I grew up quickly, but not in the way we think of kids doing today with doing bad or age inappropriate things too early. I had to help with the cooking, cleaning, outdoor work. I had to take some of the stress off my mom having to work full time and do everything at home too. 

 

I realized very early that life was fleeting, that long term chronic illness takes it's toll on a family, especially when there is no outside help (there just wasn't all the programs and stuff there is now, and what there might have been, we wouldn't have been able to afford.
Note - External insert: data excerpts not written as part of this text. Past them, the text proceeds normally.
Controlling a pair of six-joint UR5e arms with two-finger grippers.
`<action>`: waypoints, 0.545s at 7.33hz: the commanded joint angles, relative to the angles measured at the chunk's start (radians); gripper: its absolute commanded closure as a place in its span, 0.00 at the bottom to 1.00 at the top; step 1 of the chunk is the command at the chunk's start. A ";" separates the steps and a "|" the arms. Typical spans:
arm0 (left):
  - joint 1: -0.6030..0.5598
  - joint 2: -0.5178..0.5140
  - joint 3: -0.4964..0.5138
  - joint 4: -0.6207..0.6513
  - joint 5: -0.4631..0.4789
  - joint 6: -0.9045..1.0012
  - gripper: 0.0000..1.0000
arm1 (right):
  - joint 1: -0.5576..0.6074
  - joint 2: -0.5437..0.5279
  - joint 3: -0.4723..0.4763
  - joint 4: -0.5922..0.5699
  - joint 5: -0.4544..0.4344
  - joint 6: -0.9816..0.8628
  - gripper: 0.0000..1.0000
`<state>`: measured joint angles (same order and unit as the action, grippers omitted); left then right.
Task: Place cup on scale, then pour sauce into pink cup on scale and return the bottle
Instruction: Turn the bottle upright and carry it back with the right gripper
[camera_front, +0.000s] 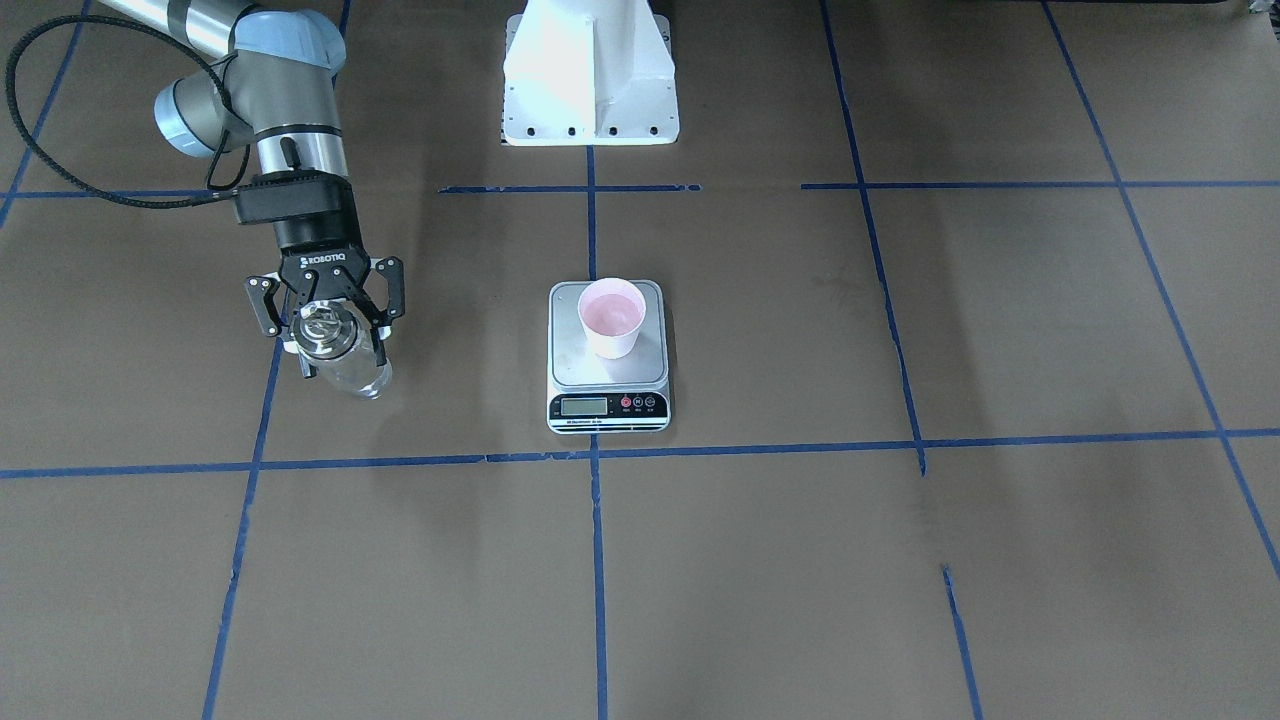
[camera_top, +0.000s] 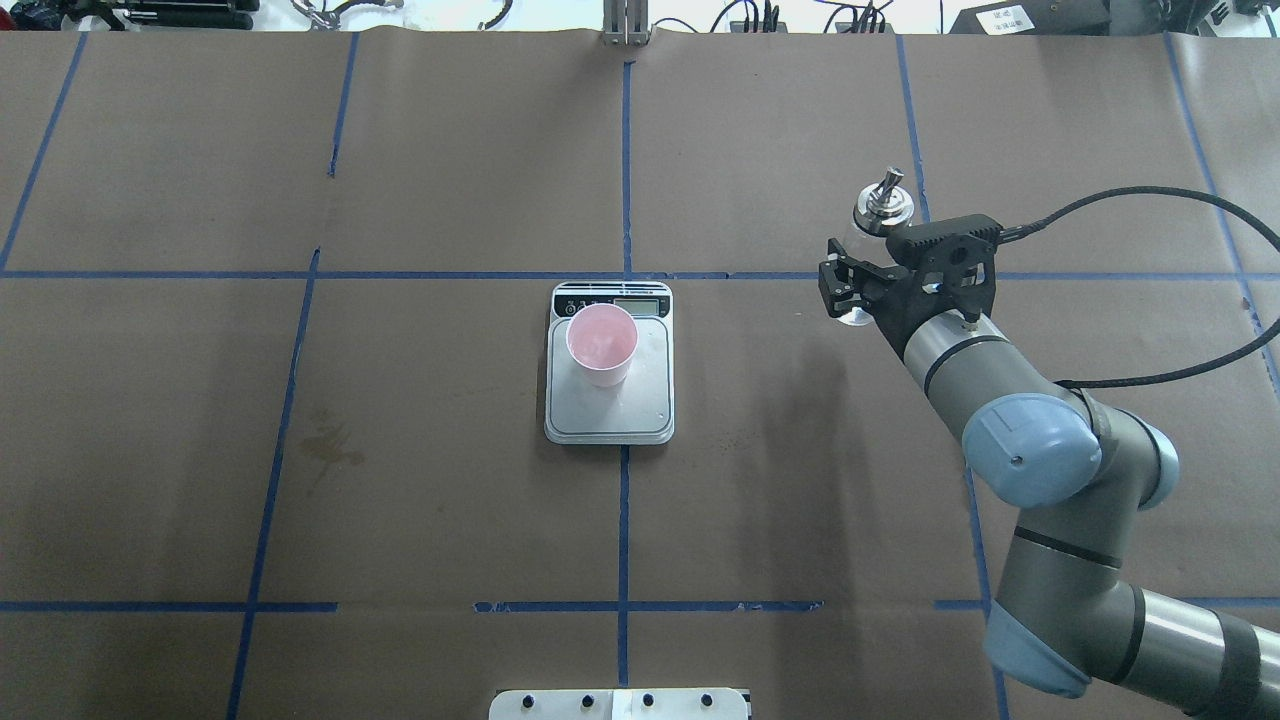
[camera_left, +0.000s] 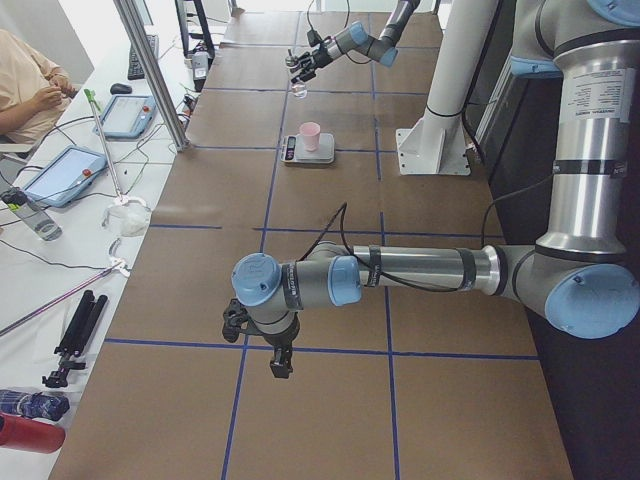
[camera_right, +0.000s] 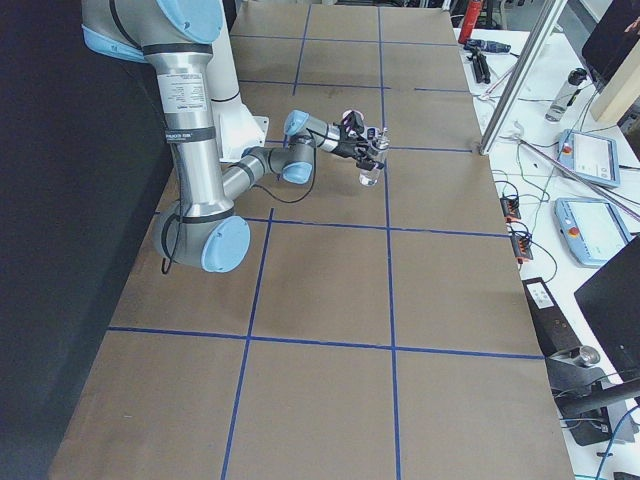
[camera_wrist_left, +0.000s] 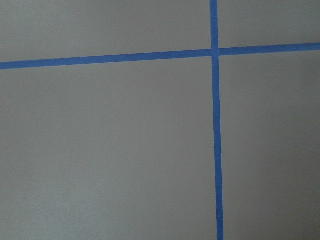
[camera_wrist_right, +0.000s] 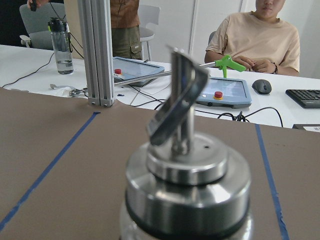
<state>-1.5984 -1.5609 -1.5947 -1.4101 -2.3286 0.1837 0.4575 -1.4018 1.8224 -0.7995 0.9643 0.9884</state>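
The right gripper (camera_front: 335, 335) is clamping its fingers, spread fairly wide, on either side of the clear bottle (camera_front: 355, 372), just below its silver pourer cap, well off to one side of the scale (camera_front: 640, 375). The pink cup (camera_front: 611, 315) is sitting upright on the scale's plate. The left gripper (camera_left: 280, 362) is hanging over bare brown tabletop (camera_front: 800, 560) gridded with blue tape (camera_front: 598, 540); how open it is, I cannot tell. Beyond the tabletop, a person in a beige shirt (camera_wrist_right: 260, 37) is sitting at a white desk.
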 joint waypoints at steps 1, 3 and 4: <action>0.000 -0.004 -0.001 -0.001 0.000 0.000 0.00 | -0.002 -0.110 -0.005 0.073 -0.010 0.090 1.00; 0.000 -0.007 -0.002 -0.001 0.000 -0.001 0.00 | -0.017 -0.131 -0.017 0.095 -0.059 0.093 1.00; 0.000 -0.007 -0.002 -0.001 0.000 0.000 0.00 | -0.045 -0.129 -0.029 0.097 -0.106 0.093 1.00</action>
<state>-1.5984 -1.5668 -1.5965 -1.4109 -2.3286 0.1834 0.4378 -1.5261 1.8051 -0.7094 0.9034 1.0789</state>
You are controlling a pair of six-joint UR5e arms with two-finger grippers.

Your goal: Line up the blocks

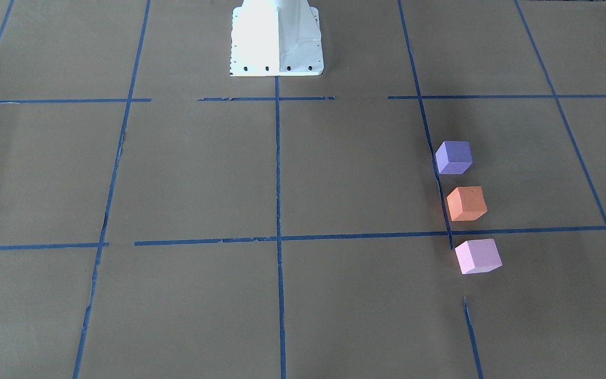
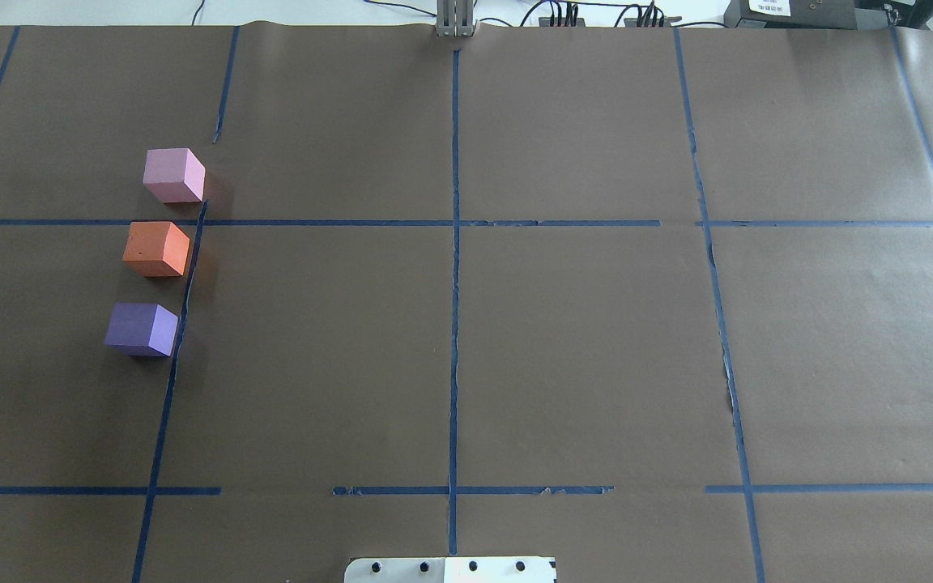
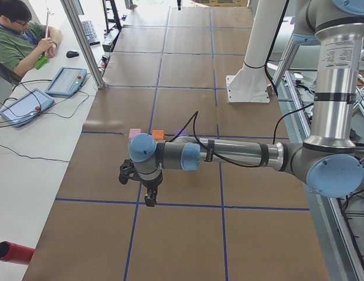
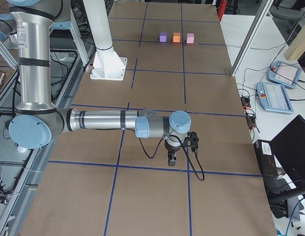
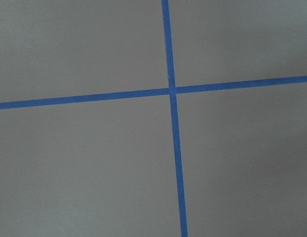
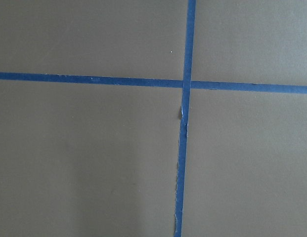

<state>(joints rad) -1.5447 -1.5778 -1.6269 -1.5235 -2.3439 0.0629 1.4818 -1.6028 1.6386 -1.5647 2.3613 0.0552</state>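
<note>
Three foam cubes stand in a row along a blue tape line on the brown table, with small gaps between them: purple [image 1: 454, 157] [image 2: 141, 329], orange [image 1: 466, 203] [image 2: 156, 248], light pink [image 1: 477, 256] [image 2: 173, 175]. Orange is in the middle. My left gripper [image 3: 149, 199] shows only in the exterior left view. It points down over the table, well away from the cubes. My right gripper [image 4: 172, 160] shows only in the exterior right view, far from the cubes [image 4: 176, 37]. I cannot tell whether either is open or shut. Both wrist views show only paper and tape.
The white robot base [image 1: 276, 39] [image 2: 450, 569] stands at the table's middle edge. An operator [image 3: 17, 35] sits at a side desk with tablets [image 3: 65, 81]. A metal post [image 3: 82, 41] stands at the table's edge. Blue tape grids the brown paper [image 2: 580, 340].
</note>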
No family ever stepped up and helped either).

 

I just, for the most part, understood that they did and said what was in our best interest, that their lives were stressful enough, and me being a brat, a typical teen, and the drama that accompanies it, wasn't going to be in the best interest of anyone in the family. 

 

I started working for my own money at 12, babysitting and cleaning houses. I was working a 'real' part time job by 15. I used the money to buy my school clothes, and to have for social life things like football games and movies, so I didn't have to ask my parents. 

 

I just was able, early on, to see what need to be done, including not creating more stresses for my parents, and just did it willingly. 

 

Now if you want to talk about screwing up your 20's, that I can relate to!

 

Honored Contributor
Posts: 9,713
Registered: ‎03-09-2010

My Dad spent lots of time following us around the house, turning off lights, or giving us the stink eye if we opened the fridge door and just stared for too long.  It was the late 70s so we had the energy crisis. (I remember going to fill up the car with him or my Mom - late 70s - we could only fill up on odd numbered or even numbered days based on our license plate).  I was little though so I didn't understand how expensive energy was, and how wasteful we were sometimes.  

 

 

 

Honored Contributor
Posts: 14,311
Registered: ‎03-16-2010

I'm the OP, I don't want anyone to think I was a privileged spoiled brat. I grew up in a project, my mother didn't work, my father always had a job. My siblings and I didn't know we weren't well off, we lived in a rent controlled apartment, everyone was in the same boat. Being the youngest I was a little spoiled, I'll admit. For my birthday my grandma would give me $10 in a card, she could hardly afford it being on a fixed income, it was a lot of money to me. My siblings and I were good kids (my mother always said we were), we never got in trouble in school, I never did anything that would make my parents ashamed of me.